Ella Cerfontaine : C’est la forme du documentaire fictif qui m’a semblé la plus à même pour traiter cette problématique. Ça s’est fait de façon assez naturelle. J’adore l’économie, mais c’est une matière austère qui peut rebuter ; pour autant, Simone Harari, ma productrice, et moi-même considérons qu’il est important que les citoyens soient informés. C’est vraiment une mission du service public. Aujourd’hui, en France, et dans d’autres pays de la zone euro, certains préconisent de sortir de la monnaie européenne. Cette question fait l’objet de nombreux débats entre experts, assez techniques et idéologiques, qui laissent les téléspectateurs, les Français en général, un peu sur le carreau. Moi, ce qui m’intéressait, c’était de savoir non pas ce que prédisent les économistes, mais ce que feraient réellement le retraité, la jeune travailleuse célibataire, le patron d’une entreprise du Cac 40, l’artisan, le banquier… dans une telle situation. Cueillir à chaud les réactions de tout ce qui fait le tissu économique français pour mieux donner à voir les impacts concrets sur la vie quotidienne. Le documentaire fictif permet donc d’aborder frontalement cette question : « Que se passerait-il si la France sortait de l’euro ? », et sa forme est plus accrocheuse, plus pédagogique. Il sort du débat d’experts et amène, je l’espère, le grand public à s’y intéresser.
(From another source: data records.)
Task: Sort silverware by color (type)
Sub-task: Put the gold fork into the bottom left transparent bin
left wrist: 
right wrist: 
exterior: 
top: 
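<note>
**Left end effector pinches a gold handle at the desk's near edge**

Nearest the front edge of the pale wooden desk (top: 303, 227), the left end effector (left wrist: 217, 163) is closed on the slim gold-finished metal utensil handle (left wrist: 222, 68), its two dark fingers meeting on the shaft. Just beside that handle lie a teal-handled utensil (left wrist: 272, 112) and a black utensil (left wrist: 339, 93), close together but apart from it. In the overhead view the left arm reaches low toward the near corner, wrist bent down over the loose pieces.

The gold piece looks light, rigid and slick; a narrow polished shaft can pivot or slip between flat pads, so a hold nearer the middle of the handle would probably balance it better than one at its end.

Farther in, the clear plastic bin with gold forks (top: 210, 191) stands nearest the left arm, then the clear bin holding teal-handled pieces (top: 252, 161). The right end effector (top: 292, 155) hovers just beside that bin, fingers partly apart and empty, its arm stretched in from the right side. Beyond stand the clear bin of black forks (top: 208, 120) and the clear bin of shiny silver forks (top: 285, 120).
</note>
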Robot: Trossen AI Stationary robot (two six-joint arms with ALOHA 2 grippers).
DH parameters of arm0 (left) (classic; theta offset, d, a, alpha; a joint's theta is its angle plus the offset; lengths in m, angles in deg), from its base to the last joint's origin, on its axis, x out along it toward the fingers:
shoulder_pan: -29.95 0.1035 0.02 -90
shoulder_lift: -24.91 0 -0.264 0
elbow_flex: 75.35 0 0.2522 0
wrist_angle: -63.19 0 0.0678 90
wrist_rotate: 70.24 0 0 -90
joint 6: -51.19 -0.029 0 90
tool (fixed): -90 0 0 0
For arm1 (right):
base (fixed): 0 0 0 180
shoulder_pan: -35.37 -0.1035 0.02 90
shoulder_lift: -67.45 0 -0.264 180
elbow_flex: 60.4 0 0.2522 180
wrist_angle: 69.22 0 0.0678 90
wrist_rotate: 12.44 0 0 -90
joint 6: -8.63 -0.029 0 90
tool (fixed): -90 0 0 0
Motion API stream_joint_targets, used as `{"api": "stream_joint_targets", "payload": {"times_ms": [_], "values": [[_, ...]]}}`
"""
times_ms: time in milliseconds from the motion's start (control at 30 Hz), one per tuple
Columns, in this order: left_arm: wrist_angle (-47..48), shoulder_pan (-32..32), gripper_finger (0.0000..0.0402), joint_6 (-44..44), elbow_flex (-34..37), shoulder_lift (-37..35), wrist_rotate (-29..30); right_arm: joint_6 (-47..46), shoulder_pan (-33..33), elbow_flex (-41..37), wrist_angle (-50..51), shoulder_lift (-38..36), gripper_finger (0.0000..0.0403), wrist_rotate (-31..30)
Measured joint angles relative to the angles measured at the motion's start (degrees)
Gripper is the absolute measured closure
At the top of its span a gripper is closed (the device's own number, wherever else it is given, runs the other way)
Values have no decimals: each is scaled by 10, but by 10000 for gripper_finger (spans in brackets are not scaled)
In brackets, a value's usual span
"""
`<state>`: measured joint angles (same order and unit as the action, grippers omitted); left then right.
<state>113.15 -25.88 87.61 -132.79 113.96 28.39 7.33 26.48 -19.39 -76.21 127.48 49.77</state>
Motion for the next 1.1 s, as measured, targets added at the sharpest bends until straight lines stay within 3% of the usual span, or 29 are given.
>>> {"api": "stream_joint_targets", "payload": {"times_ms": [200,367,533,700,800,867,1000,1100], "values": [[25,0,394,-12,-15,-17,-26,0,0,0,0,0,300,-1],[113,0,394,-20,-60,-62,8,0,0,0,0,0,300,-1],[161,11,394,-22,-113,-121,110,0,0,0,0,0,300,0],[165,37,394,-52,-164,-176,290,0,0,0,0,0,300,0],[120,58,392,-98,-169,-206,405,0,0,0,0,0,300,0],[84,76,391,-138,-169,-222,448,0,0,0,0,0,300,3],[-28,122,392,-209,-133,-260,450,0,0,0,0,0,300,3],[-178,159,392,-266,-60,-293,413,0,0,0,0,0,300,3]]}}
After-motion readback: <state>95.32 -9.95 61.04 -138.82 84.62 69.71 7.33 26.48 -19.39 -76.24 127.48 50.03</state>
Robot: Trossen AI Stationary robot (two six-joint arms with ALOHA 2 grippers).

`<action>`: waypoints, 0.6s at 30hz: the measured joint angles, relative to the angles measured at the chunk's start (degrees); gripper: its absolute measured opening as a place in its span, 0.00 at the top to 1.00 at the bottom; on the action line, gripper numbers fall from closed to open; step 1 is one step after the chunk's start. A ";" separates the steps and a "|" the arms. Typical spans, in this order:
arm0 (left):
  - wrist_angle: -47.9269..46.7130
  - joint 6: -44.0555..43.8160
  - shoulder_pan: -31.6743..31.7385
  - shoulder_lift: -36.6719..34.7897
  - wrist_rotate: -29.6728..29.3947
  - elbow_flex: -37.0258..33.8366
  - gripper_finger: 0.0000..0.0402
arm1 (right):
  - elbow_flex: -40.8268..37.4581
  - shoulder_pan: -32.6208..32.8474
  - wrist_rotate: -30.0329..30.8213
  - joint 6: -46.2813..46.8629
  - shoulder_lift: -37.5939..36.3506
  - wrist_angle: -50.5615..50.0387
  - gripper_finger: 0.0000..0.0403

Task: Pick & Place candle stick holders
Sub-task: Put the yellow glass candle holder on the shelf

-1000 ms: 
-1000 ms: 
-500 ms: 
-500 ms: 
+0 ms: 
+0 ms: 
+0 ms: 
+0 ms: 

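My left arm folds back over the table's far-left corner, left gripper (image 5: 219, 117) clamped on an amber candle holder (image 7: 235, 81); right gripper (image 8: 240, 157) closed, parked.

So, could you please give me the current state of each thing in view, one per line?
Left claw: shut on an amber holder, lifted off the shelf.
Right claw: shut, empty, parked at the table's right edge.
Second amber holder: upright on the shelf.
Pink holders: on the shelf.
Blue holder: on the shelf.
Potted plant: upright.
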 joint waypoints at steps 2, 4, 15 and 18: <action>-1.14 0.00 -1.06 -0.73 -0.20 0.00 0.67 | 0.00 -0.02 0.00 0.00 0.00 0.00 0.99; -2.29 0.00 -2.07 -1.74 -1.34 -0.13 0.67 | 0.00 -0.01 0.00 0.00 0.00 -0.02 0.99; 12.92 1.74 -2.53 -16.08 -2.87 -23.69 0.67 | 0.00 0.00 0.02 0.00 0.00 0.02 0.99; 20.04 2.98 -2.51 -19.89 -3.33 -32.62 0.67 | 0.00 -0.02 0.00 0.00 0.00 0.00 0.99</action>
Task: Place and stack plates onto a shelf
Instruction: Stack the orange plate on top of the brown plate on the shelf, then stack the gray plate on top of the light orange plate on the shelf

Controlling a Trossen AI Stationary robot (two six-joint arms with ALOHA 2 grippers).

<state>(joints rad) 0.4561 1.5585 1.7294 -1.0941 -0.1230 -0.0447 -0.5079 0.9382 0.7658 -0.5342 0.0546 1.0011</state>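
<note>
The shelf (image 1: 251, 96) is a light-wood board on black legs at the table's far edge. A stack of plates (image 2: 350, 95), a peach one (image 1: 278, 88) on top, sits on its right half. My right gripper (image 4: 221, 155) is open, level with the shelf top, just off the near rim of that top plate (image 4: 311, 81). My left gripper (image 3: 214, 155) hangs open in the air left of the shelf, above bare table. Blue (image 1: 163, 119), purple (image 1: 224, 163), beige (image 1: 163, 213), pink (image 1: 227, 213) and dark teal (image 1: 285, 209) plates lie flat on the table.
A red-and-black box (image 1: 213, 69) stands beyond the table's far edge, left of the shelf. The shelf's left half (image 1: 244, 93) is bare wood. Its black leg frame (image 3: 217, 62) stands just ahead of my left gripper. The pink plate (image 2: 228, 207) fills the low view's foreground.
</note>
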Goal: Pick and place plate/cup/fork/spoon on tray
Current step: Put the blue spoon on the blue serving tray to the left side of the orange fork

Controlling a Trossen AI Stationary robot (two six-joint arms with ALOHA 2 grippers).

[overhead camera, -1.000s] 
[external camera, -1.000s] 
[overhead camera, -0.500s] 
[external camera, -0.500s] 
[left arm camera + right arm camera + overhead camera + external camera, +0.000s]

Pourquoi avoir choisi l’Italie comme point de départ du film et pas un autre pays ?
E. C. : Pour plusieurs raisons. Je ne voulais pas que ce soit une décision politique (un nouveau gouvernement qui déciderait de sortir de l’euro) ; je ne voulais pas non plus que ce soit un pays comme la Grèce ou le Portugal, pour lesquels les instances de la zone euro avaient déjà engagé des plans de sauvetage. Il me fallait imaginer un choc financier, une déflagration, qui comporte un véritable risque de faire basculer l’ensemble de la zone euro. Il fallait aussi que l’hypothèse de départ soit crédible, possible (pas forcément probable). Au moment où je préparais mon documentaire, le système bancaire italien était dans le viseur des tests de résistance de la Banque centrale européenne. J’ai imaginé la faillite du système bancaire italien comme le début du ricochet.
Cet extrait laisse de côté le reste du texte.